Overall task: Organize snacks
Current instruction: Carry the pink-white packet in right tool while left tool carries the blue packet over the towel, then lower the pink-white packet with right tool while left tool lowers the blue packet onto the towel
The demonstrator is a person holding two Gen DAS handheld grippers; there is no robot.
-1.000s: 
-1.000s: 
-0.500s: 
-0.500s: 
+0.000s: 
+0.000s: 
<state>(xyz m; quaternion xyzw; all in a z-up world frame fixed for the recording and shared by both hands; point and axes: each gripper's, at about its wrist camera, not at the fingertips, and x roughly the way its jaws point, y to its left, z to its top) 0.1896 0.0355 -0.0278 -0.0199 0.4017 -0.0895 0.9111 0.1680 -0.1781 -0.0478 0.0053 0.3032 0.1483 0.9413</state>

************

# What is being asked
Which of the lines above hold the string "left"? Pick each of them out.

# Exercise solution
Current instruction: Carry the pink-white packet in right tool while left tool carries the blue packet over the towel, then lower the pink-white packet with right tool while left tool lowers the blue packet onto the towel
<state>(xyz m; quaternion xyzw; all in a z-up world frame fixed for the recording and shared by both hands; point and axes: each gripper's, at about its wrist camera, not at the fingertips, and x roughly the way its jaws point, y to its left, z to its top) 0.1896 0.0355 -0.0278 -0.0199 0.4017 -0.0895 0.9111 0.1680 -0.1781 -0.0478 0.0053 0.3032 0.1483 0.9413</state>

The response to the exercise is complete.